MSCI Europe Gewinnprognosen

Quelle: J.P. Morgan Asset Management

Ein gesunder Kursaufschwung sollte typischerweise von einer entsprechenden Gewinndynamik unterlegt sein, so stellt man sich dies jedenfalls laienhaft vor. Denn wenn die Erträge in einem vergleichbaren Umfang ansteigen wie die Notierungen, bleiben die Bewertungen unterm Strich unverändert.

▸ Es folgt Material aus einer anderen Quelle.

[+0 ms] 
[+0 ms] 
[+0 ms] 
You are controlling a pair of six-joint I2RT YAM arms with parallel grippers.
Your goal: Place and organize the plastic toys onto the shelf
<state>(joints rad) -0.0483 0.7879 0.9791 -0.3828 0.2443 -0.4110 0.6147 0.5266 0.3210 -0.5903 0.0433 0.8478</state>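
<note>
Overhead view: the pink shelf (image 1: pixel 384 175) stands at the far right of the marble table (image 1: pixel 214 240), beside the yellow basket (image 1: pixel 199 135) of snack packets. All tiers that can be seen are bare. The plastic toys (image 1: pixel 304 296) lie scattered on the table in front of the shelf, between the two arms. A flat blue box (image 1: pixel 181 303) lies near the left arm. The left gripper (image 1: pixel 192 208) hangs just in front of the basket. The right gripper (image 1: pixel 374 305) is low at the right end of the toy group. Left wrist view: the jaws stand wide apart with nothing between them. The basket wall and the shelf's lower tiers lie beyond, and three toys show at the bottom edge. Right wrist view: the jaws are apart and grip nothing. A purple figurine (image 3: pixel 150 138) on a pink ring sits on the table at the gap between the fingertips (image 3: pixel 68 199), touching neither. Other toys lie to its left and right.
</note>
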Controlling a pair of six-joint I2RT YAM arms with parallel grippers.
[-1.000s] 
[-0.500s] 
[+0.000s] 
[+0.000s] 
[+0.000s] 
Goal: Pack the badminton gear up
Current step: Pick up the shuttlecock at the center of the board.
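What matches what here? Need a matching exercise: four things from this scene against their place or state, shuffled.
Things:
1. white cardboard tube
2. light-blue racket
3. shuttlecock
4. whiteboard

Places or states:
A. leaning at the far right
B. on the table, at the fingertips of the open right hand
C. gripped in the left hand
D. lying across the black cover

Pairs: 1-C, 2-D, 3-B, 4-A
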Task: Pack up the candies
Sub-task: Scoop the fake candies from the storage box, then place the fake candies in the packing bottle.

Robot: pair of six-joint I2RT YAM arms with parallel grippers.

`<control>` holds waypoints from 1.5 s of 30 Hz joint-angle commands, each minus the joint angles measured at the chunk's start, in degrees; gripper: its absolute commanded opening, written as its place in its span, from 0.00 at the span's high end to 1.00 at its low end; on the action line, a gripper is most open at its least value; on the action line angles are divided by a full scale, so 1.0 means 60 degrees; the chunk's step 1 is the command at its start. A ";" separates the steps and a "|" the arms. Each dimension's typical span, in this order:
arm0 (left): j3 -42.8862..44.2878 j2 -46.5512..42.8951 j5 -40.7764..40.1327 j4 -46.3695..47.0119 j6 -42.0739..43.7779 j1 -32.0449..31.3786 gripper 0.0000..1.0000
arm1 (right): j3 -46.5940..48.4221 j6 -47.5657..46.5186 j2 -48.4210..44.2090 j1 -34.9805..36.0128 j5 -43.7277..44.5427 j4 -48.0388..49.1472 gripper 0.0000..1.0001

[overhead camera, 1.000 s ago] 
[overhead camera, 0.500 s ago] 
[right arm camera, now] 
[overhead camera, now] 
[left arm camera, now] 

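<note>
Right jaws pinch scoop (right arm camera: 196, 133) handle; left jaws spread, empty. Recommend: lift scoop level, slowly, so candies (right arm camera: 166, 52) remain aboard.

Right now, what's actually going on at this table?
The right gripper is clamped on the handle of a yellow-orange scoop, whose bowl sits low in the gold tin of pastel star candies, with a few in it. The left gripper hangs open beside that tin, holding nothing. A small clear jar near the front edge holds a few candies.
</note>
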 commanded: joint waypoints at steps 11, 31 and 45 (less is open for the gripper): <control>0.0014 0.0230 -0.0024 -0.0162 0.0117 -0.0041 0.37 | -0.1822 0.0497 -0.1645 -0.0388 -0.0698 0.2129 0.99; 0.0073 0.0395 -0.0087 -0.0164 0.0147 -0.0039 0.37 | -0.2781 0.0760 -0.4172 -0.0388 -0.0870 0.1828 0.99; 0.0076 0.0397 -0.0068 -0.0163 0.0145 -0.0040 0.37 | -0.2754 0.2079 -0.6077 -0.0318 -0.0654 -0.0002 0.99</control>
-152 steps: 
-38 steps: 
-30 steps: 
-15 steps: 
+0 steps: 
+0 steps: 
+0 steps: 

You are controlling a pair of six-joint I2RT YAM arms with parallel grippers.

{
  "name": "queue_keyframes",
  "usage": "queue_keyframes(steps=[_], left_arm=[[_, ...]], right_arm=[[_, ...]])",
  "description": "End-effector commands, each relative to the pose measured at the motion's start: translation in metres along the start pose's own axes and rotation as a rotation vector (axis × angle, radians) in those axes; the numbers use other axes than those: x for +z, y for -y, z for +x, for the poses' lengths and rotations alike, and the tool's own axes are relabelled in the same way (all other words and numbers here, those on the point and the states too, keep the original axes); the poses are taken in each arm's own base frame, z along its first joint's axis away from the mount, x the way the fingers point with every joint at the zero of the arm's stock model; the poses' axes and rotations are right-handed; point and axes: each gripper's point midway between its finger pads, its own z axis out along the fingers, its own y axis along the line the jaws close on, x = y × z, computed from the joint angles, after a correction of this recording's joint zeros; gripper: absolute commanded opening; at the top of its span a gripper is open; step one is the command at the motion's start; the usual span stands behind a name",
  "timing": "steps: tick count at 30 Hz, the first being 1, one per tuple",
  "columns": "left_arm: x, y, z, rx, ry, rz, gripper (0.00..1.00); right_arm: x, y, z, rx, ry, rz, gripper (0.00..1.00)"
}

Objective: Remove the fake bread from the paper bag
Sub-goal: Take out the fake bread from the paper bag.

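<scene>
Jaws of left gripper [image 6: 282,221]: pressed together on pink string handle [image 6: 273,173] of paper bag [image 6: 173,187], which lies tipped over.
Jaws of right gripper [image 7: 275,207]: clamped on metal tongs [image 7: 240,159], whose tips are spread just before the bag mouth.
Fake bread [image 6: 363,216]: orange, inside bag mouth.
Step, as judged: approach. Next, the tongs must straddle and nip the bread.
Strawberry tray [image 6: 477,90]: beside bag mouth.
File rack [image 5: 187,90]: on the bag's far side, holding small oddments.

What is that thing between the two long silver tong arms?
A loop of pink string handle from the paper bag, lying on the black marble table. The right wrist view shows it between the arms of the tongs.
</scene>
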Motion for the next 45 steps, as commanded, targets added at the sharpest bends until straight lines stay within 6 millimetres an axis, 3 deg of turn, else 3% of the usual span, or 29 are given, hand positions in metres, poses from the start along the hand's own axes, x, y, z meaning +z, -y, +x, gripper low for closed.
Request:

Verdoppelt ein Unternehmen seinen Gewinn je Aktie von 1 auf 2 Euro, kann dessen Aktie auch von 10 auf 20 EUR steigen, ohne dass das Papier sich fundamental verteuert hätte.

Was man für die europäischen Aktienmärkte in Summe jedoch nicht behaupten kann. Denn während das Gewinnniveau noch immer auf dem Level von 2010 oder 2011 verweilt, sind die Kurse weit vorausgeeilt.

Im Fachjargon nennt man dies dann beschönigend „Multiple-Expansion“, also die Ausweitung der Bewertung ohne fundamentale Untermauerung. Die Niedrigzinsen und die QE-Programme der EZB dürften das ihre dazu beigetragen haben.

In den USA sieht diese Entwicklung immerhin ein bisschen anders aus. Zwar haben hier die Aktienmärkte ebenfalls neue Allzeithochs markiert. Gleiches gilt jedoch auch für das Gewinnniveau der S&P 500-Indexmitglieder.